Altmann celebrated that Liberation Theology had strongly influenced the ecumenical movement and the WCC during the 1970’s and 1980’s. He failed to admit that the Western-led ecumenical movement’s international decline also parallels this influence, as Global South Christianity surged under Evangelical Protestantism, especially Pentecostalism, and orthodox Roman Catholicism. Instead, he hailed the movement’s struggles against old Latin American dictatorships and South African apartheid. He preferred not to acknowledge that the collapse of rightist authoritarians in South America, with the old racist regime in South Africa, were concurrent with the Soviet Union’s collapse and the expansion of democracy in its wake, facilitated partly by reawakened U.S. influence and confidence.

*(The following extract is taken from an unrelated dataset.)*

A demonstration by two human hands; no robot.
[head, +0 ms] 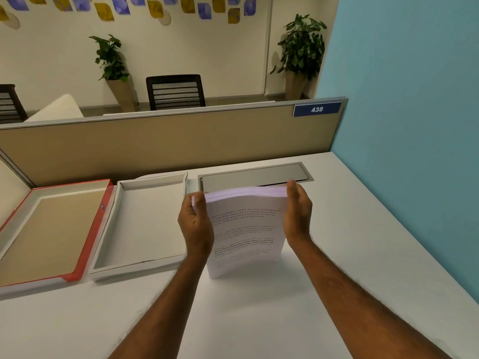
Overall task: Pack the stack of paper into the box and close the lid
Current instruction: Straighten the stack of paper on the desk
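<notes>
A thick stack of printed paper [246, 229] stands upright on its lower edge on the white desk [337, 255], printed side toward me. My left hand [194, 226] grips its left edge and my right hand [298, 213] grips its right edge. To the left lies the open white box [145, 221], empty, with its rim touching the red-edged lid [54, 229], which lies inside-up further left.
A grey cable hatch [254, 174] is set into the desk just behind the paper. A beige partition [168, 143] closes the back of the desk and a blue wall [414, 99] stands on the right.
</notes>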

Undeterred, and living in his own theological and political bubble, Altmann insisted that Liberation Theology was never “static” and has simply creatively morphed into new emphases, like “indigenous peoples, racism, gender inequalities and ecology.” According to the Brazilian Lutheran, “Nowadays liberation theology deals as well with the interpretation of cultures and with anthropological questions, for example the temptation of power. The goal of striving towards a more just society where there is ‘room for all’ persists, yet the way of achieving it has shifted towards civil society action.” In other words, Liberation Theology is no longer so much about guerrilla movements as angry anti-globalization rallies or, more aggressively, leftist populism in Latin America.
This is Altmann’s way of explaining that Liberation Theology has essentially redefined itself to include any struggle against free markets, constitutional democracy, and traditional Western Civilization. No longer specifically promoting Marxist revolution, it now is almost entirely a negative force, defined more by what it’s against than what it favors. Altmann enthused that Liberation Theology is vibrantly today shaping “Latin American political efforts towards a model of democracy that overcomes poverty and social injustices,” citing leftist presidents in Brazil, Bolivia, Ecuador, Nicaragua and Paraguay. Supposedly all of these presidents have “close contact” with Liberation Theologians, he claimed.
Note that Altmann omitted Hugo Chavez, but not the Venezuelan strongman’s disciples, from this litany of liberationist Latin statesmen. Is Chavez too bold for a WCC column specifically to acclaim? If so, WCC-style Liberation Theology has lost some of its vertebrae. Liberation Theology was once far more confident. Altmann’s diluted version of a once potent revolutionary force evinces that Liberation Theology is mostly just a warm proletarian memory for aging leftist prelates.